Sing to the Lord a new song; sing to the Lord, all the earth. –Psalm 96:1 (NIV)
The first time I heard “Lift Every Voice and Sing,” I was captivated. I loved how the marching beat drove the lyrics—by turns haunting (“the days when hope unborn had died”), tragic (“treading our path through the blood of the slaughtered”) and faithful (“God of our silent tears”).
Pastor Jevon, a pastor in my current church, called it the Black National Anthem. He had sung it nearly every Sunday growing up. I’d missed out on that, growing up in a white church.
My parents worked for civil rights in the 1960s. They fully expected that we’d have racial equality by now. Fifty years later, when my church celebrated the anniversary of the March in Selma, I sang “We Shall Overcome,” held hands across the aisle and cried. I began my own march toward equal rights for my sisters and brothers of color.
The Black National Anthem would be my marching song! I found it in our Methodist hymnal and began memorizing the words.

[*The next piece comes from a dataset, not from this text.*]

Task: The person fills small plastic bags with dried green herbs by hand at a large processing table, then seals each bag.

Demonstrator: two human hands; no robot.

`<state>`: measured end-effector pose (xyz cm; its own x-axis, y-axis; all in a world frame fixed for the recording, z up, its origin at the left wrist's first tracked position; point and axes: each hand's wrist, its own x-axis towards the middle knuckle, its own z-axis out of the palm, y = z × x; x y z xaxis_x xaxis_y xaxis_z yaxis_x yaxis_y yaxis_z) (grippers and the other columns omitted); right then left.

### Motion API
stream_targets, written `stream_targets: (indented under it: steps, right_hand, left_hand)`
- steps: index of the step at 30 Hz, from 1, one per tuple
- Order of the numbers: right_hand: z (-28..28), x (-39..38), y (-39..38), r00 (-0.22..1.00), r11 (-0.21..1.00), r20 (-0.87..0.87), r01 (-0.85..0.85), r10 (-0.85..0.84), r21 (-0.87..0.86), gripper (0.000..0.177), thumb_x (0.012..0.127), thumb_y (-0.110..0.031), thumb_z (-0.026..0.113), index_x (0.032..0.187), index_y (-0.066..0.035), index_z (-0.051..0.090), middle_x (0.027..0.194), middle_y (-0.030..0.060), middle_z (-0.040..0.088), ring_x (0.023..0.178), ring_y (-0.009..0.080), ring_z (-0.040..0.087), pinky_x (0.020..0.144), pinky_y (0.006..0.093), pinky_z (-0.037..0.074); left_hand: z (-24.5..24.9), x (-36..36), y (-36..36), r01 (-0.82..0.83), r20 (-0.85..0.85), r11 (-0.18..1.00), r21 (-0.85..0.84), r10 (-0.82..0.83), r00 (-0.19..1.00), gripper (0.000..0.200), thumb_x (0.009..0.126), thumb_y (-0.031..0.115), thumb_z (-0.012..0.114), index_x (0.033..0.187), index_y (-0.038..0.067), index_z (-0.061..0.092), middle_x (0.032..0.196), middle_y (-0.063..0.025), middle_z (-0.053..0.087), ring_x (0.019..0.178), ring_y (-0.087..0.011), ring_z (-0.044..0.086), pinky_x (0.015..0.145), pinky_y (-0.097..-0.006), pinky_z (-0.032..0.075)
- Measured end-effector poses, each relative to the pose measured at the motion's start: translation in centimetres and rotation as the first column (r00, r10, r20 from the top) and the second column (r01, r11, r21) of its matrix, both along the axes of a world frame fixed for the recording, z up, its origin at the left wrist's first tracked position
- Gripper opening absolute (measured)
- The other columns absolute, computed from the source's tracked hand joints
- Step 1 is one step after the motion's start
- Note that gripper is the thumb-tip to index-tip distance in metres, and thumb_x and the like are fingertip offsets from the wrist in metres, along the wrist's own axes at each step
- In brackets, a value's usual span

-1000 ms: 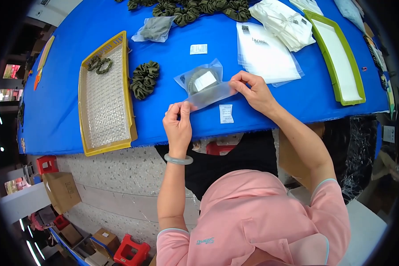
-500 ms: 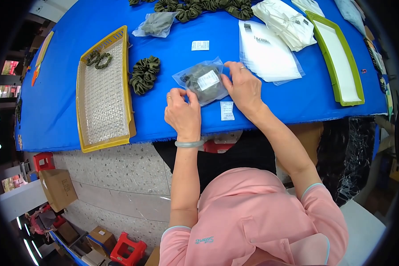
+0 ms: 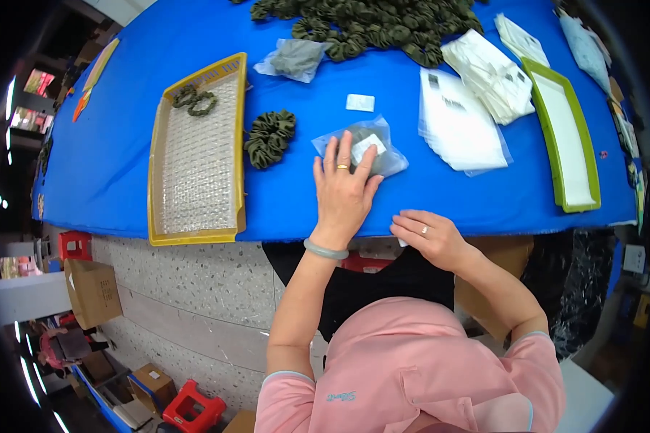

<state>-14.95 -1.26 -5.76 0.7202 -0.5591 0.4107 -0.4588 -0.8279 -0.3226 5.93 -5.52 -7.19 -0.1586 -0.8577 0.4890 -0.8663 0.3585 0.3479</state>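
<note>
My left hand (image 3: 344,189) lies with fingers spread on a clear plastic bag (image 3: 393,160) holding a dark green scrunchie. A white label (image 3: 369,146) on the bag shows partly between my fingers. At the table's front edge, my right hand (image 3: 435,239) has its fingers together over a small white label (image 3: 403,243), of which only a corner shows. Another white label (image 3: 360,102) lies flat beyond the bag. Left of my left hand sit loose dark green scrunchies (image 3: 270,138).
A yellow tray (image 3: 240,155) with small dark green hair ties stands left. Another bagged scrunchie (image 3: 294,59) lies near a scrunchie pile (image 3: 383,25) at the back. To the right are clear bags (image 3: 461,130), white pouches (image 3: 495,79) and a green tray (image 3: 583,155).
My right hand has left the bag and moved down to the table edge, where the label lying there is now in its fingers. My left hand has moved onto the bag and spread out.
</note>
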Motion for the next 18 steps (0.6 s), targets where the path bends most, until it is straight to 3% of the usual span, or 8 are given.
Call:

On February 1, my daughter sent me a list called “29 Ways to Celebrate Black History Month.” Number 26 leaped off the page: “Learn the full version of ‘Lift Every Voice and Sing’!”
As long as I can remember, I’ve sung and prayed hymns throughout my day. How had I learned all those hymns? I remembered the story Pastor Jevon had told us: As a child, surrounded by his church family, he had sung that hymn every Sunday. Just like my own childhood.
I found a beautiful recording on YouTube: the Abyssinian Baptist Church singing “Lift Every Voice and Sing,” most of them without a hymnal. I joined them online every day. By the end of February, I was singing my new favorite hymn by heart.
Dear Lord, I pray with Your hymn, “Let us march on ‘til victory is won.”